SHEO NARAIN SINGH Vs. RADHA MOHAN

Decided On September 15, 1919
SHEO NARAIN SINGH Appellant
V/S
RADHA MOHAN Respondents

JUDGEMENT

(1.) This application arises under the following circumstances: Two persons Sheo Narain and Arjun Singh, were placed before a Magistrate of the second class for trial on charges under Sections 307 and S23 of the Indian Penal Code. The learned Magistrate passed an order formally discharging Arjun Singh but he went on to frame a charge under Section 323 only against Sheo Narain Singh, who was directed to enter on his defence at the next hearing, In the course of his order the learned Magistrate recorded: "In my opinion there is evidence of marpit against Sheo Narain Singh accused. A charge was, therefore, framed under Section 323 of the Indian Penal Code and was read over to and explained to him," The District Magistrate called for the record and gave both the accused notice and considered everything that was said by counsel engaged on their behalf and ordered further inquiry against both the accused. In this revision before me it is argued: (1) That there was no ground for ordering further inquiry on the merits, and (2) That as against Sheo Narain Singh the order was one which could not have been passed by the learned District Magistrate under the provisions of Section 437 because it was said that on the plain wording of that section, it can only come into operation in the case of an accused person who has been discharged.

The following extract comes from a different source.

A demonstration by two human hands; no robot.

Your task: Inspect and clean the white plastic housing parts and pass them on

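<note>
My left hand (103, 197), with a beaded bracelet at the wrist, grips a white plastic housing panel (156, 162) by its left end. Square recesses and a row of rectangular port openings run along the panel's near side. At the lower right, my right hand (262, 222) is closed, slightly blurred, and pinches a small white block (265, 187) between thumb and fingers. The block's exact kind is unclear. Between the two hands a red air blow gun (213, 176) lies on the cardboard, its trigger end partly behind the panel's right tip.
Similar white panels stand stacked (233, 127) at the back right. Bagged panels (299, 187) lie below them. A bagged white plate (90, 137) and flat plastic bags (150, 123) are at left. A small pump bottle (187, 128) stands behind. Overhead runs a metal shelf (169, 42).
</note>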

(2.) It is argued that far from there being an order of "discharge " against Sheo Narain Singh, the case is actually pending against him, and final orders have not yet been passed.

(3.) On the first ground I do not see any reason whatever to interfere. There was evidence on the record and the offence was a very serious one, triable exclusively, so far as Section 307 is concerned, by a Court of Session. On the second ground it seems to me that the objection is purely technical. It is admitted that if the Magistrate had gone on with the case and convicted the accused under Section 323, it would have been possible for the learned Sessions Judge to call for the record and report the matter to this Court which certainly could, if it was so advised, set aside the whole trial and order further inquiry or order commitment to the Court of Session. However, I find that there is the authority of a Full Bench of the Madras High Court, namely, Krishna Reddi v. Subbamma (1900) I.L.R. 24 Mad. 136, which covers this case. In that case a Magistrate was inquiring into offences under Sections 477 and 379 of the Indian Penal Code. Ho ultimately acquitted under Section 379 and said nothing in his order about the charge under Section 477. That also was an offence which was exclusively triable by a Court of Session. The High Court held: -" From the terms of the Magistrate s order it is clear that he adjudicated upon the question whether there was any evidence against the accused in respect of the major offence; the Magistrate came to the conclusion that there was not and he declined to charge him with the major offence. It seems to us that this is a discharge within the meaning of Section 209."